The other problem is that the majority of the populous doesn't want help. The problem with living in a country where every person can be independent is that if given the choice, most people will do just that. The empowering nature of independence makes them believe that they know everything and nothing that anyone else can tell them can help them more than what they already know. Moreover they don't think they have any problems for anyone to help them fix. It's these people that I feel for because they are different and worse than people like me. People like me are willing to ask for help, though they don't know where to find the type of help that they know they need. The others though, don't accept that they have problems, and therefore don't want to fix what they won't accept aren't broken, and of course have no idea what type of help they need, how to find it, ask for it, get it, or use it effectively. My life is full of hope. The reason my heart bleeds for these people is because their life has no hope until they become like me. And in the end that's what they need. They need that wakeup call. And all the while they are fighting the one thing in life they need more than anything else.

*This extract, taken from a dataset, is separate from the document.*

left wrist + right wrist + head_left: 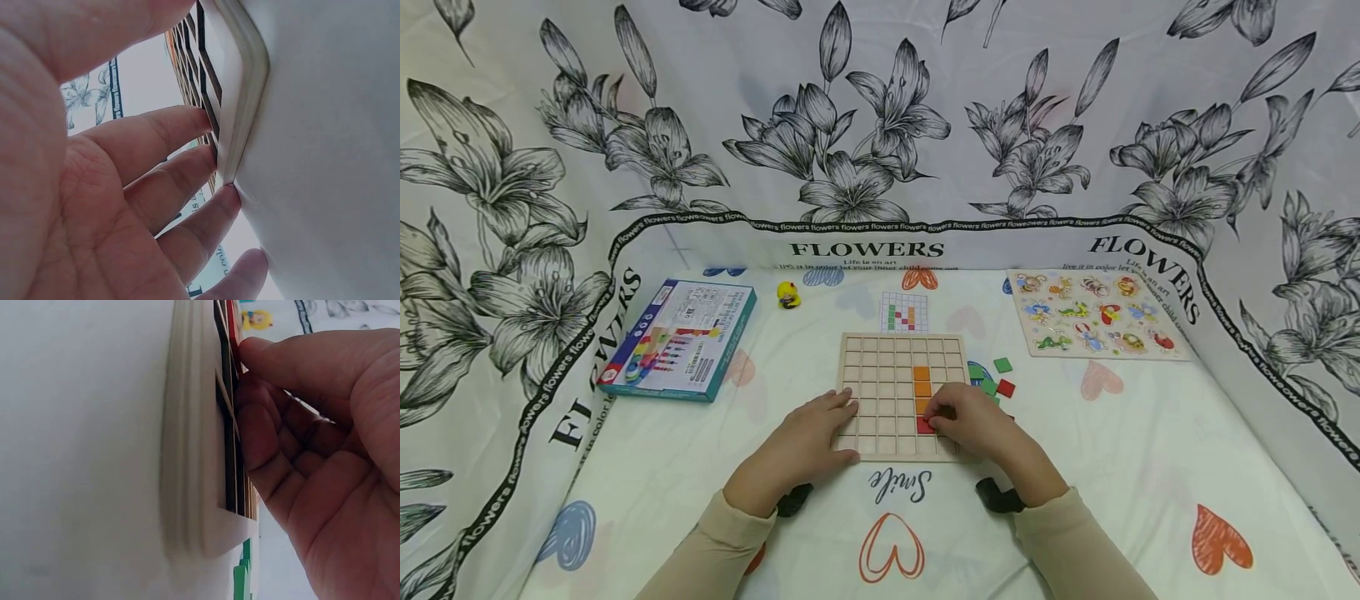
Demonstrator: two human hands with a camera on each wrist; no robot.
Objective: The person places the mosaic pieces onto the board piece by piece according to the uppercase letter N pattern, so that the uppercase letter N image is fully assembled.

Quote and thought for the day:

“Nothing is ever really lost, or can be lost,
No birth, identity, form--no object of the world.
Nor life, nor force, nor any visible thing;
Appearance must not foil, nor shifted sphere confuse thy brain.
Ample are time and space--ample the fields of Nature.
The body, sluggish, aged, cold--the embers left from earlier fires,
The light in the eye grown dim, shall duly flame again;
The sun now low in the west rises for mornings and for noons continual;
To frozen clods ever the spring's invisible law returns,
With grass and flowers and summer fruits and corn.”